The bespectacled farmer jokes that in a country where much of the land lies below sea level, “we are so afraid of the sea that until 10 years ago we didn’t dare to do anything with sea water and growing plants.”
The world loses about 2,000 hectares of agricultural land a day to salt-induced degradation in 75 countries, caused by bad or absent irrigation, according to the UN Institute for Water, Environment and Health.
The problem today affects an area the size of France — about 62 million hectares or 20 percent of the world’s irrigated lands, up from 45 million hectares in the early 1990s.
Solutions to make the land cultivable once more are too expensive for most of the areas, including the basin of the Yellow River in China, the Euphrates in Syria and Iraq and the Indus Valley in Pakistan.
The team on Texel has already sent thousands of its potatoes to Pakistan, where they were successful, said Van Rijsselberghe, who will send more plants next year.

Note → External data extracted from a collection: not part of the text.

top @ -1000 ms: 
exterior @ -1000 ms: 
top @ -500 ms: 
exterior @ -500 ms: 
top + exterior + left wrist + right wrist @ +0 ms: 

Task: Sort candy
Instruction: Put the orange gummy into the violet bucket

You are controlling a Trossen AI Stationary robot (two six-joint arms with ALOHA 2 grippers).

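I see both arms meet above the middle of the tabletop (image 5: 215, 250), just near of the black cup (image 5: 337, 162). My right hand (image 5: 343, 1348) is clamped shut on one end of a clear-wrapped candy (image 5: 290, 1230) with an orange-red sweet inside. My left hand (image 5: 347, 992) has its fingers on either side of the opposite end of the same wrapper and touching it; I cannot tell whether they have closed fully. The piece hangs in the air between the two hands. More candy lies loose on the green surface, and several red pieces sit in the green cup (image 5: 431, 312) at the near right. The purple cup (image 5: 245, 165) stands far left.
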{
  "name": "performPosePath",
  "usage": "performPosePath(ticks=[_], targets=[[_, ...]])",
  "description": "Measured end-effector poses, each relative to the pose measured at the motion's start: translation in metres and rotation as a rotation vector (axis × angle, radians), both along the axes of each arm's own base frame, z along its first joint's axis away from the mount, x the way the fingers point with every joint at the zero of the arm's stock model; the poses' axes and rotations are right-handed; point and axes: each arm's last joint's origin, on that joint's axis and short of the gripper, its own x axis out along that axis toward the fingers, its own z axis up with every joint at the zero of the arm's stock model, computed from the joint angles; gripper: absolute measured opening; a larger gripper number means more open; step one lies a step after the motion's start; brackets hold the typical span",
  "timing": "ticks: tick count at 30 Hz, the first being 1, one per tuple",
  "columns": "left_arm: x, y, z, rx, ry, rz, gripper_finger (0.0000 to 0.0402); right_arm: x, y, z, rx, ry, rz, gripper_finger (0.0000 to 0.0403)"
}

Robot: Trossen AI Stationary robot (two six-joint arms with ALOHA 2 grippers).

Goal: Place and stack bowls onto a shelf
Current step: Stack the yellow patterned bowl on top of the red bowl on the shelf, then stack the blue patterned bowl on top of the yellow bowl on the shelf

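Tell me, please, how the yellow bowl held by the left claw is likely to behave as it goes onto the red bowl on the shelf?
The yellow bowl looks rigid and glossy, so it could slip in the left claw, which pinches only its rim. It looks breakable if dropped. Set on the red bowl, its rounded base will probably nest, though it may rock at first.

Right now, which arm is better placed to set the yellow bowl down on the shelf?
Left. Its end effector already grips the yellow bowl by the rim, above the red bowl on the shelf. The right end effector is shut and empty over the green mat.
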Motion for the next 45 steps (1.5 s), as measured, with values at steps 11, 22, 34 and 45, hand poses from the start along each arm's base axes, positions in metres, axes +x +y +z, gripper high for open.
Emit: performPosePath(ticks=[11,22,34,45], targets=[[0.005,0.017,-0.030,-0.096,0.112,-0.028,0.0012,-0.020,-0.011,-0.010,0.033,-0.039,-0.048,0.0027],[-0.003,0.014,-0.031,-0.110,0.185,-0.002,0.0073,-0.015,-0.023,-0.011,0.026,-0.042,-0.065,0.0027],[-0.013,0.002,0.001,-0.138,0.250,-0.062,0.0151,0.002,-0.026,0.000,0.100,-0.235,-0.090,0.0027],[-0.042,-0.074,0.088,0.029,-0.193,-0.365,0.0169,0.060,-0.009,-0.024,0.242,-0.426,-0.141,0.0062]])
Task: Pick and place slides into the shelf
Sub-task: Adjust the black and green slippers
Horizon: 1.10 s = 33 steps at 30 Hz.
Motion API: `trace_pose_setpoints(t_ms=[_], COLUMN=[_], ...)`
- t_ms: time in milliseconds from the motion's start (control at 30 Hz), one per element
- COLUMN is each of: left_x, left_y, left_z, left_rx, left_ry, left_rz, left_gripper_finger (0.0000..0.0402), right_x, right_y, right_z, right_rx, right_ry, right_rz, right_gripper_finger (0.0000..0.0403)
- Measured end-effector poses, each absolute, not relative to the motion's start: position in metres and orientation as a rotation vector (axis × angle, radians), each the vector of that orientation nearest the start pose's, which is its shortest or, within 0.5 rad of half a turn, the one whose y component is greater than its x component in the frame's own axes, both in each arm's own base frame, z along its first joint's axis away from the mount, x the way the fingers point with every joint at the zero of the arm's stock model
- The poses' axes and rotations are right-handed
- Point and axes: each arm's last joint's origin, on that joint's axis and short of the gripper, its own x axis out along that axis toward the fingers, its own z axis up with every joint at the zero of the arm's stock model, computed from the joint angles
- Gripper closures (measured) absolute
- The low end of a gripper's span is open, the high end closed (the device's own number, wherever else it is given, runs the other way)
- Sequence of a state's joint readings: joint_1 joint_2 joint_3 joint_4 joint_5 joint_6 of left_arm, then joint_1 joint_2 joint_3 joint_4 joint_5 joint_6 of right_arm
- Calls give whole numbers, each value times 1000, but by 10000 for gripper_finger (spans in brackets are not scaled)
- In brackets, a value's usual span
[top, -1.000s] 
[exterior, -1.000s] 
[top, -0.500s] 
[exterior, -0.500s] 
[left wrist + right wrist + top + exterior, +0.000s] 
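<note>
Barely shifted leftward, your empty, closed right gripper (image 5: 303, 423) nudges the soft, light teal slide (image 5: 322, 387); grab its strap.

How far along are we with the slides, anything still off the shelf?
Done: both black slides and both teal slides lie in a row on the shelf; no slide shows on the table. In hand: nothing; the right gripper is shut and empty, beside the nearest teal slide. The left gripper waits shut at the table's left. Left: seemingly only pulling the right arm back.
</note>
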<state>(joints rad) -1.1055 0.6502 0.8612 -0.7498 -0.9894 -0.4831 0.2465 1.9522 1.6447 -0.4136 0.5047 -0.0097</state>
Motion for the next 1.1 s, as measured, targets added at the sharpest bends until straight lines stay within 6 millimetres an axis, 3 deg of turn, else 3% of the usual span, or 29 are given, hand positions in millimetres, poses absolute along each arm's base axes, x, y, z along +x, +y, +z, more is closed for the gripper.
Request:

These “salt” potatoes could transform the lives of thousands of farmers in affected regions and, in the long term, those of about 250 million people who live on salt-afflicted soil.
The potato was introduced to Europe from Peru in the 16th century and became popular because of its ability to feed people during the continent’s frequent famines.
However, over-reliance on the crop was potentially disastrous, with a blight leading to the devastating 19th-century Irish potato famine.
Today, about 800 million people in the world are undernourished, according to the FAO, with salt degradation threatening 10 percent of the global cereal crop.
The potatoes grown here taste sweeter than those grown on normal land, because the plant produces more sugars to compensate for the salty environment.
The salt absorbed by the plant stays in the leaves, not in the flesh.
However, the price of the potatoes is for now prohibitive, with 1 kilo selling for 5 euros (US$5.60), compared with less than 1 euro for regular potatoes.
“We grow around 30,000 kilos per hectare, a farmer with good conditions around 60,000 kilos,” said Robin Konijn, the farm’s financial director.
Countries ranging from Egypt to Bangladesh and India have already asked for advice on planting their own salt-proof crops.
The team is also soon to start trying to cultivate potatoes in the salty wetlands of the Camargue in the south of France — the so-called “Miss Mignon” (French for “Miss Cutie Pie”).